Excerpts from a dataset
===============
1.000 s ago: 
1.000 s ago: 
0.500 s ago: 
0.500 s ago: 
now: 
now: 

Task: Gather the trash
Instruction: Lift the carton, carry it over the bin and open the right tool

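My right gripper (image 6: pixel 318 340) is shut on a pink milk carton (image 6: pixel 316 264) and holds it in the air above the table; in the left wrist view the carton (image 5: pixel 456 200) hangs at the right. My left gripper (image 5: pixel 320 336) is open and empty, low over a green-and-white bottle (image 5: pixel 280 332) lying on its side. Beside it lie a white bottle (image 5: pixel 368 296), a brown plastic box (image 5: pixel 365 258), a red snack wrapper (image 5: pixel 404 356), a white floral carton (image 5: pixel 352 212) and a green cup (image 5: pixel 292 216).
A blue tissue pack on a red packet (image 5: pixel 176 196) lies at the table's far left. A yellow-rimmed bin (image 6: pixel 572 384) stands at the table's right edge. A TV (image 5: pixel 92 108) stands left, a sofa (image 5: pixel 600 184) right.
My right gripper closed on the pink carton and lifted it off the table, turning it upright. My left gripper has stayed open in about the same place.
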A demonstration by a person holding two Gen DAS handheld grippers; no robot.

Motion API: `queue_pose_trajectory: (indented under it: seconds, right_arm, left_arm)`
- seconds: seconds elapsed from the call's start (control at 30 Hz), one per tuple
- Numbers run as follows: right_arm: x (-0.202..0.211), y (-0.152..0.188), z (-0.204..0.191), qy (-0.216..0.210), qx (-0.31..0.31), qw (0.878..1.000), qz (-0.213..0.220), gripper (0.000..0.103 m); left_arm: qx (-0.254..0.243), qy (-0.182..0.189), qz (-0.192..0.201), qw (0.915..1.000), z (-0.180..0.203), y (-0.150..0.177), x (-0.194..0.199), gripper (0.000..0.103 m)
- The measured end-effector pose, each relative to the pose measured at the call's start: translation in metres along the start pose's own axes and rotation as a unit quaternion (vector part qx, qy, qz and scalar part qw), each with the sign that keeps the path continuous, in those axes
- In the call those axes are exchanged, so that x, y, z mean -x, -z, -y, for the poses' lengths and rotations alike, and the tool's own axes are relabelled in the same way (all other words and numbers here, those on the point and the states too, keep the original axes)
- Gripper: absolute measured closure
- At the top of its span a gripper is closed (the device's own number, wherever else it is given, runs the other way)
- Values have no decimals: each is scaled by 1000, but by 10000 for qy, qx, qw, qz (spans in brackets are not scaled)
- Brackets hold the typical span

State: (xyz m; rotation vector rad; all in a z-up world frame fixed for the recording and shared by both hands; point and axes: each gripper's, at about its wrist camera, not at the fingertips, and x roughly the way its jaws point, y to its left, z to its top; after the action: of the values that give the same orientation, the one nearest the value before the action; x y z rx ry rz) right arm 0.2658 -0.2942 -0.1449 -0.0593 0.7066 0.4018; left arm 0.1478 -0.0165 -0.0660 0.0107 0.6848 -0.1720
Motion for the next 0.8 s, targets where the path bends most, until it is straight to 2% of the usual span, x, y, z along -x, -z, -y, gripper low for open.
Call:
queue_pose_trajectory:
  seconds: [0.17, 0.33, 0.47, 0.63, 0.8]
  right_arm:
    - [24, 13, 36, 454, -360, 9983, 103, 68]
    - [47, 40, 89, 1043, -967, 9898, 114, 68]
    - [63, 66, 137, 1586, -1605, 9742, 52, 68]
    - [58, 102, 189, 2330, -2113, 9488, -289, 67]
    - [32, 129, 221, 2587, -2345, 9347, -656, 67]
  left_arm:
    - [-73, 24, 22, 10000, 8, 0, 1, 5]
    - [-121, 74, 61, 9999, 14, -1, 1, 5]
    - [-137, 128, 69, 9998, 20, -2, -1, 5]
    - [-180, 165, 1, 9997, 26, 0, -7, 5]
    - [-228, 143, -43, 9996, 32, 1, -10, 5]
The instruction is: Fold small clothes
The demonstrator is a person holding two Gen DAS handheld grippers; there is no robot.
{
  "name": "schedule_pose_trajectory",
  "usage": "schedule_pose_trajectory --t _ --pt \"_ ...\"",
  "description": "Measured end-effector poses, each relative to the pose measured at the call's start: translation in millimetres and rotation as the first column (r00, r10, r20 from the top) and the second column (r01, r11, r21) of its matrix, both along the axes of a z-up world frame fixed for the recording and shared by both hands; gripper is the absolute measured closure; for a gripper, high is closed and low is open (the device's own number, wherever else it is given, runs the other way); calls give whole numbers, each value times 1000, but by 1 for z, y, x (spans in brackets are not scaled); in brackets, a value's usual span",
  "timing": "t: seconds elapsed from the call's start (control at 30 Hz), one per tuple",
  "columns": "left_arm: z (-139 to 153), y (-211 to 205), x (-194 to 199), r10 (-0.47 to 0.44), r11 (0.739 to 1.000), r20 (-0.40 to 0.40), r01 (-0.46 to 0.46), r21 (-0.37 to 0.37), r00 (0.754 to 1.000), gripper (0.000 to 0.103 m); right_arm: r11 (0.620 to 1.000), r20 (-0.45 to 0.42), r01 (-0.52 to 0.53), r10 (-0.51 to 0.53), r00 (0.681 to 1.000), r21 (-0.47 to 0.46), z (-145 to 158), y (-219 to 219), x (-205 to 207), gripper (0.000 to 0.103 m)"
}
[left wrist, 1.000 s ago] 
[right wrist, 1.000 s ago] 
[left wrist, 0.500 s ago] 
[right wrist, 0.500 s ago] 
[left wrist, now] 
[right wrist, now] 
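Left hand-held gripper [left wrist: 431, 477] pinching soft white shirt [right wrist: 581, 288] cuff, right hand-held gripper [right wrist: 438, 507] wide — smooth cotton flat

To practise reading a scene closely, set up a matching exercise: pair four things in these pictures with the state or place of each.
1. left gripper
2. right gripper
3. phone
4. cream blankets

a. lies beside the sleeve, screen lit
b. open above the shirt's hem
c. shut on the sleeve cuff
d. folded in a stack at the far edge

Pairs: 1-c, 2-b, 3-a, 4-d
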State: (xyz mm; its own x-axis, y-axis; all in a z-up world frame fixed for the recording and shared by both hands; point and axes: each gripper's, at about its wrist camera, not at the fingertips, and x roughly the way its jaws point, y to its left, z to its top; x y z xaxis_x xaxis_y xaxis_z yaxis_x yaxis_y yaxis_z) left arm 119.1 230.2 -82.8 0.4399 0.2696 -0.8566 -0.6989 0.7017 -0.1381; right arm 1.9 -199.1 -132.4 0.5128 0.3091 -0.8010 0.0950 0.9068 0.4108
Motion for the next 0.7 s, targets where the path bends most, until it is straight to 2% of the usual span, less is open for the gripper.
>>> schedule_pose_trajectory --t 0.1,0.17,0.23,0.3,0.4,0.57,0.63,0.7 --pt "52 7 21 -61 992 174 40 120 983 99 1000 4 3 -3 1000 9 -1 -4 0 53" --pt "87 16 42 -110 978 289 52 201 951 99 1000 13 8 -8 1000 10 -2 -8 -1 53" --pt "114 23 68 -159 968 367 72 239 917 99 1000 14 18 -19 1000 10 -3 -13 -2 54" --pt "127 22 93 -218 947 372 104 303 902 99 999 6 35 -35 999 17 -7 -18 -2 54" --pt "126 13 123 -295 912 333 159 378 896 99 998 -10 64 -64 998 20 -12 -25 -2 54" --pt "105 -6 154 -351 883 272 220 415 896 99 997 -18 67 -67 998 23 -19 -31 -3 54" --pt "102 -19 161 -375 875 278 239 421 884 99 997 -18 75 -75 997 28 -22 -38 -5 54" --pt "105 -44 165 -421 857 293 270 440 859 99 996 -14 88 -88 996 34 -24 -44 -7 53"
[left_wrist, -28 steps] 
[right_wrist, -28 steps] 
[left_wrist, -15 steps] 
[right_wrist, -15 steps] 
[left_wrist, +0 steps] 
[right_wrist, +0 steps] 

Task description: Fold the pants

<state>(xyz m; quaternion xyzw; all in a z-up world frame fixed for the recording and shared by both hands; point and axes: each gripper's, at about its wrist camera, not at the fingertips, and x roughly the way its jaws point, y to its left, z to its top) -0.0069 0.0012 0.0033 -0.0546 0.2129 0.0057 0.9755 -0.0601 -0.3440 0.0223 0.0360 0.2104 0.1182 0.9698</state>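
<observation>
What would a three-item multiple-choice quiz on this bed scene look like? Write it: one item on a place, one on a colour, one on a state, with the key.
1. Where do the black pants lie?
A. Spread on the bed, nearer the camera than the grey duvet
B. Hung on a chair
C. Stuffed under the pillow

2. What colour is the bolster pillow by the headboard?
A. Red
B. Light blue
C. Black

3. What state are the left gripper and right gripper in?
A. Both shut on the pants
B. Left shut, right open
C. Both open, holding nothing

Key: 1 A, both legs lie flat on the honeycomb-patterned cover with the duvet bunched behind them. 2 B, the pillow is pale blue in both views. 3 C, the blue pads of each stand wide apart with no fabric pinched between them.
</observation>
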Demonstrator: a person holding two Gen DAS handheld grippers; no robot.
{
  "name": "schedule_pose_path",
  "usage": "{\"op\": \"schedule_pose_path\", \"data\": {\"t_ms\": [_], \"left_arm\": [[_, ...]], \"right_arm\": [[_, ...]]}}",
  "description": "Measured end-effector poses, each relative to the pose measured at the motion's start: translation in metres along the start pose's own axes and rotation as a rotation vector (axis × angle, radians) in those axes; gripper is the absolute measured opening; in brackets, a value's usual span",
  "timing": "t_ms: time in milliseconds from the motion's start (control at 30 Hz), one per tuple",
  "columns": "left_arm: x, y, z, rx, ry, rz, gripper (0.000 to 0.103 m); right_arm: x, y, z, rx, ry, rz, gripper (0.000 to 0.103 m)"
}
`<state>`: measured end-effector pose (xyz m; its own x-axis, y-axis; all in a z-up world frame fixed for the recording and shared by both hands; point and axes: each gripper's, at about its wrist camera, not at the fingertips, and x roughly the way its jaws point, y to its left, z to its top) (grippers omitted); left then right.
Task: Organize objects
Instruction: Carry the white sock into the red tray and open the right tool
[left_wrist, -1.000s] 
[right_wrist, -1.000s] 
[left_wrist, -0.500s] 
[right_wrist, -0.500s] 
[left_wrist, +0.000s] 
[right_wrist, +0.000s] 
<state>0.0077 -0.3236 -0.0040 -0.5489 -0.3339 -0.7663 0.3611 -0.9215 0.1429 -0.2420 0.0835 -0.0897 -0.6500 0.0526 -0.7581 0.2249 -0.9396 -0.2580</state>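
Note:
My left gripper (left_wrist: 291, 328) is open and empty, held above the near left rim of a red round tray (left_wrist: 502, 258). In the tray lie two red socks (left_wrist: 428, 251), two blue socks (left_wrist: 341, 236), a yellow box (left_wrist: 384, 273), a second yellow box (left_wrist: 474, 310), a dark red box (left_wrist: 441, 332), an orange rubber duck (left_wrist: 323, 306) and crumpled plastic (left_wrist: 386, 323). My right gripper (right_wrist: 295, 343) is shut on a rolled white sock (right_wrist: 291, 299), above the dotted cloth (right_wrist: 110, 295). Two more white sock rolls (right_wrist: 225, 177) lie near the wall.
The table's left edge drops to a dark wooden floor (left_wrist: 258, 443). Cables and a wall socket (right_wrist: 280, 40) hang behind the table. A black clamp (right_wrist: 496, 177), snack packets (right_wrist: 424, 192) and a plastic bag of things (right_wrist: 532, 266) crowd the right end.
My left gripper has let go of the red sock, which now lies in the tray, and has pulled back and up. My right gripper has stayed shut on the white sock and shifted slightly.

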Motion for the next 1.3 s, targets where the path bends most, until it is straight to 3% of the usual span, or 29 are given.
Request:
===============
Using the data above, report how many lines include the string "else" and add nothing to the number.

2